**TASK PROMPT:** Copy each line of the listing below exactly and drop the images.

▬▬▬

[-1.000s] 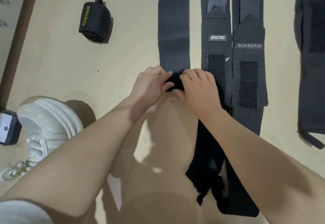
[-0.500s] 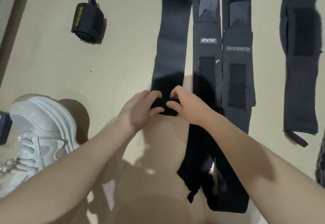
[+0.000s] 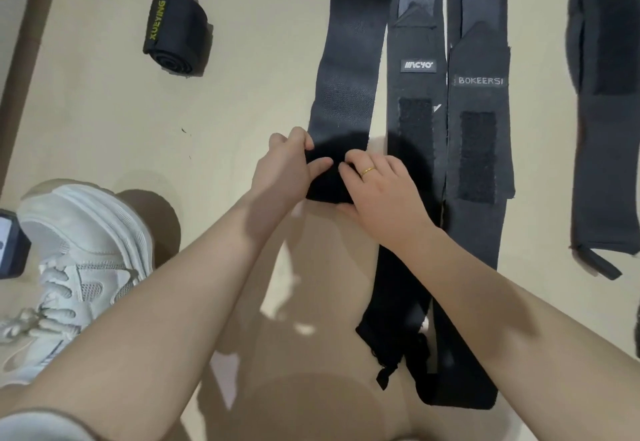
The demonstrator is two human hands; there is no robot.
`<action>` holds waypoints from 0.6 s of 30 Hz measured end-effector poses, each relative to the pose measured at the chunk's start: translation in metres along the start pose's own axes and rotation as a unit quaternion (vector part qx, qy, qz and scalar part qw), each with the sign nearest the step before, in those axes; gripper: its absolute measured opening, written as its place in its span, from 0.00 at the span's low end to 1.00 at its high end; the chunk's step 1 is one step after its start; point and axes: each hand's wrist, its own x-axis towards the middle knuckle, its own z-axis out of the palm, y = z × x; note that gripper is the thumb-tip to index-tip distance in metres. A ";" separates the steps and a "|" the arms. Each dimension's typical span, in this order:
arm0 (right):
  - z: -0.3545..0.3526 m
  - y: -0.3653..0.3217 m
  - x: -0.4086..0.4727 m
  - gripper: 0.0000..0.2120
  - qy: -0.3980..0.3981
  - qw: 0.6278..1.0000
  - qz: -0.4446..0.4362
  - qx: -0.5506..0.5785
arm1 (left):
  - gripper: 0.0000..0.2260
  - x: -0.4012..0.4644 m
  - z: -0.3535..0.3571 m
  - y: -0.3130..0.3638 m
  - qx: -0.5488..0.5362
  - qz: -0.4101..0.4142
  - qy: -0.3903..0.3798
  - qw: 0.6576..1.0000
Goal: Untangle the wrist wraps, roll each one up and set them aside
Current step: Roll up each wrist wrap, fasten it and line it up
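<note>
Over the last second the small black roll at the near end of the leftmost flat wrap has grown thicker, and more of that strip has been taken up, so the rolling of this second wrap is judged well under way but far from finished; most of its length is still laid out flat on the floor. The roll is pinched on its left by the curled fingers and thumb of the left hand, while the right hand, a gold ring on one finger, is curled over its right end. Just beside it the IINCYO wrap and the BOKEERSI wrap are laid flat and touching, near enough to be snagged. A fourth wrap is laid well apart. One finished XUEYING roll is set aside near a white shoe.
</note>
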 end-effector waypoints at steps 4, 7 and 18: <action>-0.013 0.008 0.014 0.28 -0.055 0.995 -0.006 0.079 | 0.07 0.001 -0.005 -0.008 -0.081 0.005 -0.040 0.996; -0.026 0.017 0.021 0.24 -0.124 0.963 0.063 0.229 | 0.10 -0.010 -0.018 -0.014 -0.198 -0.024 -0.075 0.977; -0.010 0.000 0.024 0.16 -0.021 0.906 0.259 0.334 | 0.13 -0.037 -0.002 -0.021 -0.257 0.002 -0.043 0.965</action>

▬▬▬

**EXERCISE OUTPUT:**
[-1.000s] 
[-0.500s] 
[+0.000s] 
The demonstrator is two human hands; there is no robot.
`<action>` holds waypoints from 0.6 s of 30 Hz measured end-effector poses, each relative to the pose measured at the chunk's start: translation in metres along the start pose's own axes and rotation as a unit quaternion (vector part qx, qy, qz and scalar part qw), each with the sign nearest the step before, in those axes; gripper: its absolute measured opening, written as its place in its span, from 0.00 at the span's low end to 1.00 at its high end; the chunk's step 1 is one step after its start; point and axes: each hand's wrist, its own x-axis towards the middle knuckle, its own z-axis out of the palm, y = z × x; note that gripper is the thumb-tip to index-tip distance in metres. A ";" separates the steps and a "|" the arms. Each dimension's typical span, in this order:
arm0 (right):
  - z: -0.3545..0.3526 m
  - y: -0.3653..0.3217 m
  - x: -0.4086..0.4727 m
  - gripper: 0.0000..0.2120
  - qy: -0.3980..0.3981
  - qw: 0.6278..1.0000
  - qz: -0.4446..0.4362
  - qx: -0.5506..0.5785
arm1 (left):
  - gripper: 0.0000..0.2260
  - x: -0.4012..0.4644 m
  - z: -0.3535..0.3571 m
  - y: -0.3130..0.3638 m
  - qx: -0.5488..0.5362
  - qz: -0.4101..0.4142
  - qy: -0.3903..0.3798
  - qw: 0.6576..1.0000
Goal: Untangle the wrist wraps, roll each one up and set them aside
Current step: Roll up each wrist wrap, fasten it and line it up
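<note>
Over the last second the small black roll at the near end of the leftmost flat wrap has grown thicker, and more of that strip has been taken up, so the rolling of this second wrap is judged well under way but far from finished; most of its length is still laid out flat on the floor. The roll is pinched on its left by the curled fingers and thumb of the left hand, while the right hand, a gold ring on one finger, is curled over its right end. Just beside it the IINCYO wrap and the BOKEERSI wrap are laid flat and touching, near enough to be snagged. A fourth wrap is laid well apart. One finished XUEYING roll is set aside near a white shoe.
</note>
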 end-effector waypoints at steps 4, 7 and 18: <action>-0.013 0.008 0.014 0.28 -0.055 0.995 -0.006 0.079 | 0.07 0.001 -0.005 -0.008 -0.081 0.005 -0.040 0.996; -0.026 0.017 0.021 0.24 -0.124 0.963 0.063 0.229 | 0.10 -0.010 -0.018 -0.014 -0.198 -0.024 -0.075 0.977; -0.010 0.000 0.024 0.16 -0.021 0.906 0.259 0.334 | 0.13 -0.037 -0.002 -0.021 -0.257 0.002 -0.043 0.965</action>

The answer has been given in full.